* **The task**:
Collect all lines containing the word "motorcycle" from the data.

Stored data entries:
+++

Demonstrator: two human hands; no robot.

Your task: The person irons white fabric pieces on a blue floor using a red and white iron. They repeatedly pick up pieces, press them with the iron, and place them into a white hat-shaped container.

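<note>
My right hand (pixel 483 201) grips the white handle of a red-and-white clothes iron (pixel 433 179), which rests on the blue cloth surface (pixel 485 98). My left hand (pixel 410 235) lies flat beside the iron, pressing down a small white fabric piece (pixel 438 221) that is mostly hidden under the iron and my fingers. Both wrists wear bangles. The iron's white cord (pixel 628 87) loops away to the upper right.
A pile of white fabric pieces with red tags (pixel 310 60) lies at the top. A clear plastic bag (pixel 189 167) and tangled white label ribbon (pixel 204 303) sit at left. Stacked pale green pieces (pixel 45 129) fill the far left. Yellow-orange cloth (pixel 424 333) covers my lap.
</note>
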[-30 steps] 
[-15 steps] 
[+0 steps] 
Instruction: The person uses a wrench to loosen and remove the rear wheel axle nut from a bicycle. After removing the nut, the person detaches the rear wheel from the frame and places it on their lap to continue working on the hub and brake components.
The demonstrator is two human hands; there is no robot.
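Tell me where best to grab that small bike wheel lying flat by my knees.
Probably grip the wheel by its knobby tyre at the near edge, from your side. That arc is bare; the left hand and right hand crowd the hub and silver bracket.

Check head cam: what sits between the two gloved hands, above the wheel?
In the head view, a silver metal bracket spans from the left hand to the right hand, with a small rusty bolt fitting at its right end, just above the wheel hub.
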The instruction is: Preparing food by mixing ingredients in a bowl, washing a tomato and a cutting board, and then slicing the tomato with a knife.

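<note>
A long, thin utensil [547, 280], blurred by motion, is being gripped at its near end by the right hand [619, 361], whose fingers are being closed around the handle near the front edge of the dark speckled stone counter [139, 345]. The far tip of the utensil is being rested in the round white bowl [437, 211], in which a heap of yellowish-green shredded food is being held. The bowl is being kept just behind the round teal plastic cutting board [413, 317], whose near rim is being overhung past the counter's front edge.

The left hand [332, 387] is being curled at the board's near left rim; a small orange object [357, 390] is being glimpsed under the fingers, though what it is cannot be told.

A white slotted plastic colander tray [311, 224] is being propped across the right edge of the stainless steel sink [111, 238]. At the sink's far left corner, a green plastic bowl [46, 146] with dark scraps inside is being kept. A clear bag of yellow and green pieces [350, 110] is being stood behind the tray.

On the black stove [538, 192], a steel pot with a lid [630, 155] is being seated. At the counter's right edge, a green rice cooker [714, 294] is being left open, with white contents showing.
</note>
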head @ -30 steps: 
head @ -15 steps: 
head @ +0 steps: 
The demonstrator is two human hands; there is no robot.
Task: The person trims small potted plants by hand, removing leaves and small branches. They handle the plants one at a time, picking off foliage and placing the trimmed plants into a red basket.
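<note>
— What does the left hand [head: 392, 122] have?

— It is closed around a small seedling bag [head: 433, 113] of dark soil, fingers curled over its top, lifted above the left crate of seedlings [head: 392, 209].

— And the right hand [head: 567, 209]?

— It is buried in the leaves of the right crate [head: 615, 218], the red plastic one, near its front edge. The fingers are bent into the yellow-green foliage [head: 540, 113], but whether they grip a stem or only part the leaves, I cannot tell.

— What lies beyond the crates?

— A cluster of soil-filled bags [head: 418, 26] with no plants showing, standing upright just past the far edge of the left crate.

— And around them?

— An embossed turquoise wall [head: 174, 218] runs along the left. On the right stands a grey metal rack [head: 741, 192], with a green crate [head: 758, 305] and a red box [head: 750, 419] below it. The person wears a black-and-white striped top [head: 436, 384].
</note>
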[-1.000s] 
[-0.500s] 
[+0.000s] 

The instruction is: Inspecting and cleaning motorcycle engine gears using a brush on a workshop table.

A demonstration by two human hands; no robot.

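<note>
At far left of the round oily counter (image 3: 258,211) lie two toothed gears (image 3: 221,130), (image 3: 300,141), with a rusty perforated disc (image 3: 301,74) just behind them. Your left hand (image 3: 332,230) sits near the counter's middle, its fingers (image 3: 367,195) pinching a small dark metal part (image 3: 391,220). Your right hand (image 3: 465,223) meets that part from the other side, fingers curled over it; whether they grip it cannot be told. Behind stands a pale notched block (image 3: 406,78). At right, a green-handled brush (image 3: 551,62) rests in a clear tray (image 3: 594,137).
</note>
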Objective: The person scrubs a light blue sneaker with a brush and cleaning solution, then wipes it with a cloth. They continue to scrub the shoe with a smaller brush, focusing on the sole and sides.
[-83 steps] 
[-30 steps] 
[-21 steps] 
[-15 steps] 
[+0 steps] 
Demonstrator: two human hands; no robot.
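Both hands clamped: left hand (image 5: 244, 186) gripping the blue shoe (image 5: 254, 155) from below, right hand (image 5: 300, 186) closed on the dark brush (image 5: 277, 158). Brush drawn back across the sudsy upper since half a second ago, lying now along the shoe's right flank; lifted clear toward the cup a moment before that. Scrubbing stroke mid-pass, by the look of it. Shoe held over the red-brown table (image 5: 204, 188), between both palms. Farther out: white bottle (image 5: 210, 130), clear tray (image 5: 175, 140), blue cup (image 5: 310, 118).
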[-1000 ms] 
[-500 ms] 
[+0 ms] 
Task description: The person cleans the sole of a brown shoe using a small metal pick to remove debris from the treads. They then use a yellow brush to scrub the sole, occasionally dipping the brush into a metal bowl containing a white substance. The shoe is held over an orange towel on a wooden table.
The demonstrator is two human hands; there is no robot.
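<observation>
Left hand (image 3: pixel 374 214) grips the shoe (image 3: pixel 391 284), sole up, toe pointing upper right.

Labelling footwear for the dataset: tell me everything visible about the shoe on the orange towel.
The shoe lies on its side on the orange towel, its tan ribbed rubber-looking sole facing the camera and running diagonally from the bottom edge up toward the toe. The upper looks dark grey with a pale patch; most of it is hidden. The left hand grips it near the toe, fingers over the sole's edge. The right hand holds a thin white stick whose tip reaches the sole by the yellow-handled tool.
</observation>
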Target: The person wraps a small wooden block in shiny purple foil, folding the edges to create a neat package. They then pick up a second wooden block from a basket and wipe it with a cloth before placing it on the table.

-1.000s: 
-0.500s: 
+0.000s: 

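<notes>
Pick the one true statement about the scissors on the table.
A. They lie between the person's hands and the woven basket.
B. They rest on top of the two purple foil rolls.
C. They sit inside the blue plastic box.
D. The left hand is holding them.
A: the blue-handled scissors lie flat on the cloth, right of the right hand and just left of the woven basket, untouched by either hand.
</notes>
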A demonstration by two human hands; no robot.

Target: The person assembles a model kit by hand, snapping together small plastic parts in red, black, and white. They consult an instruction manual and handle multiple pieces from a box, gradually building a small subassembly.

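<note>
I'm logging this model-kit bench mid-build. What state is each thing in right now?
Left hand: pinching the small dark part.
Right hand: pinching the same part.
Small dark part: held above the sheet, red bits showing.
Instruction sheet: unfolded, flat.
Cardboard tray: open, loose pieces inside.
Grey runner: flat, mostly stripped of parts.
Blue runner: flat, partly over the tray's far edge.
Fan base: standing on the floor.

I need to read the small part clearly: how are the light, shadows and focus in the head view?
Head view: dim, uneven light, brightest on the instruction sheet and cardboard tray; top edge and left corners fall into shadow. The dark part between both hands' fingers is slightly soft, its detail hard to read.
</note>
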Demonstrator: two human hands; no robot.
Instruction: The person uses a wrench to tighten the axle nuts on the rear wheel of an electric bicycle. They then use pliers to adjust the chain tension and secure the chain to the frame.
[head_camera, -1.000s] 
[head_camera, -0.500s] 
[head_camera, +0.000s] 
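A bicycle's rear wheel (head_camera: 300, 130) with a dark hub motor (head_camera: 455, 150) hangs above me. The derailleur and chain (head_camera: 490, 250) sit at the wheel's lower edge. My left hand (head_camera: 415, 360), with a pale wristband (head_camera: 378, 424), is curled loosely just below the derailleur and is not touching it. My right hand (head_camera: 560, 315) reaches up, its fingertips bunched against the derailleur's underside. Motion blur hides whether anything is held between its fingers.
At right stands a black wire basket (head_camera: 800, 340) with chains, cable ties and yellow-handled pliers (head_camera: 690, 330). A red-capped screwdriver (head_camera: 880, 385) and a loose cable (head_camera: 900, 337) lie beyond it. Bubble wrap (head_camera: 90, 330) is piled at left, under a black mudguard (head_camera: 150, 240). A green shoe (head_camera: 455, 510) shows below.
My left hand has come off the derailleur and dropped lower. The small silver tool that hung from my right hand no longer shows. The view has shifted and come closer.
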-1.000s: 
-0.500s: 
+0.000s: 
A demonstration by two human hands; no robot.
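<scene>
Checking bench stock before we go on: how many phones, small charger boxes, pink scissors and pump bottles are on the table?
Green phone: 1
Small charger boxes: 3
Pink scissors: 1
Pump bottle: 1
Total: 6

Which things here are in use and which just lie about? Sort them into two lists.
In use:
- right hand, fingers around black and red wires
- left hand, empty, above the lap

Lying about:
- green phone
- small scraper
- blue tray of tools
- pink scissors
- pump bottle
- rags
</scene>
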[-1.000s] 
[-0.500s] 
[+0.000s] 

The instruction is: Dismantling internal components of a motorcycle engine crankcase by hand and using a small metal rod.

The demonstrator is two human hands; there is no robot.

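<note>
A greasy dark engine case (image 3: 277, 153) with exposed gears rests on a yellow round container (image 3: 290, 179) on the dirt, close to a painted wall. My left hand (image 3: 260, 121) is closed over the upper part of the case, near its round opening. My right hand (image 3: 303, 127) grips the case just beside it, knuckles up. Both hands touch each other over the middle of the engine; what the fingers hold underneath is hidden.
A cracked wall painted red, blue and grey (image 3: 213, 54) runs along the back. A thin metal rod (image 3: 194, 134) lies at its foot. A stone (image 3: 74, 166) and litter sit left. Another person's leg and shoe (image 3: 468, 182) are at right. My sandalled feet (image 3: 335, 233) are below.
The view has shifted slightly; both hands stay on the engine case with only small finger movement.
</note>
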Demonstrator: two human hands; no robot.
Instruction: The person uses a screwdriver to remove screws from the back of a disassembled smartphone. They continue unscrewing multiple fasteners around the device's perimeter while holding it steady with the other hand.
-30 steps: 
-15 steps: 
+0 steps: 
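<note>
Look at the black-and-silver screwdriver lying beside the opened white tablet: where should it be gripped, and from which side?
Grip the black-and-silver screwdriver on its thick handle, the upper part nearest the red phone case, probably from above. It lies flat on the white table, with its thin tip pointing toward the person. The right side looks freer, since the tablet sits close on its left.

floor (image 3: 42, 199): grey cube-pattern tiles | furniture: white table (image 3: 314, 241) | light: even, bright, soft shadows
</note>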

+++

* **Output**:
The instruction is: Inspecting and cleaning motorcycle engine gears using a brush on a workshop table.
The instruction is: Dismantling internal components of a motorcycle engine crankcase by hand and using a small metal rod.

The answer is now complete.